Fraud is any intentional act or omission designed to deceive others, resulting in the victim suffering a loss and/or the perpetrator achieving a gain. The primary reasons why fraud occurs are pressure to do whatever it takes to meet goals, to seek personal gain as well as not considering their actions fraudulent.
All organizations are subject to fraud risks. Large frauds have led to the downfall of entire organizations, massive investment losses, and significant legal costs. Publicized fraudulent behavior by key executives has negatively impacted the reputations, brands, and images of many organizations around the globe.
Only through comprehensive and ongoing efforts can a credit union protect itself against significant acts of fraud. Key principles for proactively establishing an environment to effectively manage a credit union’s fraud risk include:
- A fraud risk management program should be in place, including written policy and procedures. It is important to understand the roles and responsibilities that personnel at all levels of the credit union have with respect to fraud risk management and what the expectations are of the board as well as senior management.
- Fraud risk exposure should be assessed periodically by the credit union. All credit unions should understand their specific risks that directly or indirectly affect them. Assessing the likelihood and significance of each potential fraud risk is a subjective process that should consider not only monetary significance, but also significance to a credit union’s financial reporting, operations, and reputation, as well as legal and regulatory compliance requirements.

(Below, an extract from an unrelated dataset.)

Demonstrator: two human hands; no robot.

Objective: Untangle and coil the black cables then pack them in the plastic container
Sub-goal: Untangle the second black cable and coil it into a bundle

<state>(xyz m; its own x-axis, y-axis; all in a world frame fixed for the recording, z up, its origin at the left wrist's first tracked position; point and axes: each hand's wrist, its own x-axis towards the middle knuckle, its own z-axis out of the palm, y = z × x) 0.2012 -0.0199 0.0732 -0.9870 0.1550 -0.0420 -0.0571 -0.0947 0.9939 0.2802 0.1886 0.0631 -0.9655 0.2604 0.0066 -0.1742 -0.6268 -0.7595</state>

- Prevention techniques to avoid potential key fraud risk events should be established, where feasible, to lessen possible impact to the credit union. While prevention techniques do not ensure fraud will not be committed, they are the first line of defense in minimizing fraud risk.
Every credit union is susceptible to fraud, but not all fraud can be prevented, nor is it cost-effective to try.
- Detection techniques should be established to uncover fraud events when preventive measures fail. Although detective controls may provide evidence that fraud has occurred or is occurring, they are not intended to prevent fraud.
- Processes should be in place to investigate and corrective action should be used to help ensure potential fraud is addressed appropriately and timely. A consistent process for conducting investigations can help the credit union mitigate losses and manage risks associated with the investigation. After the investigation has been completed, the credit union will need to determine what action to take in response to the findings. Any findings of actual or potential material impact may need to be reported to the board, the audit committee, and the external auditor if they are not receiving investigation reports directly. Notification may also be required to legal and regulatory agencies and the credit union’s insurers.
Although fraud is not a subject that any credit union wants to deal with, the reality is most credit unions experience fraud to some degree. A proactive approach to managing fraud risk is one of the best steps credit unions can take to mitigate exposure to fraudulent activities. Although no system of internal control can provide absolute assurance against fraud, credit unions can take positive and constructive steps to reduce their exposure through the combination of effective fraud risk policies, a thorough fraud risk assessment, robust fraud prevention and detection as well as coordinated and timely investigations and corrective actions.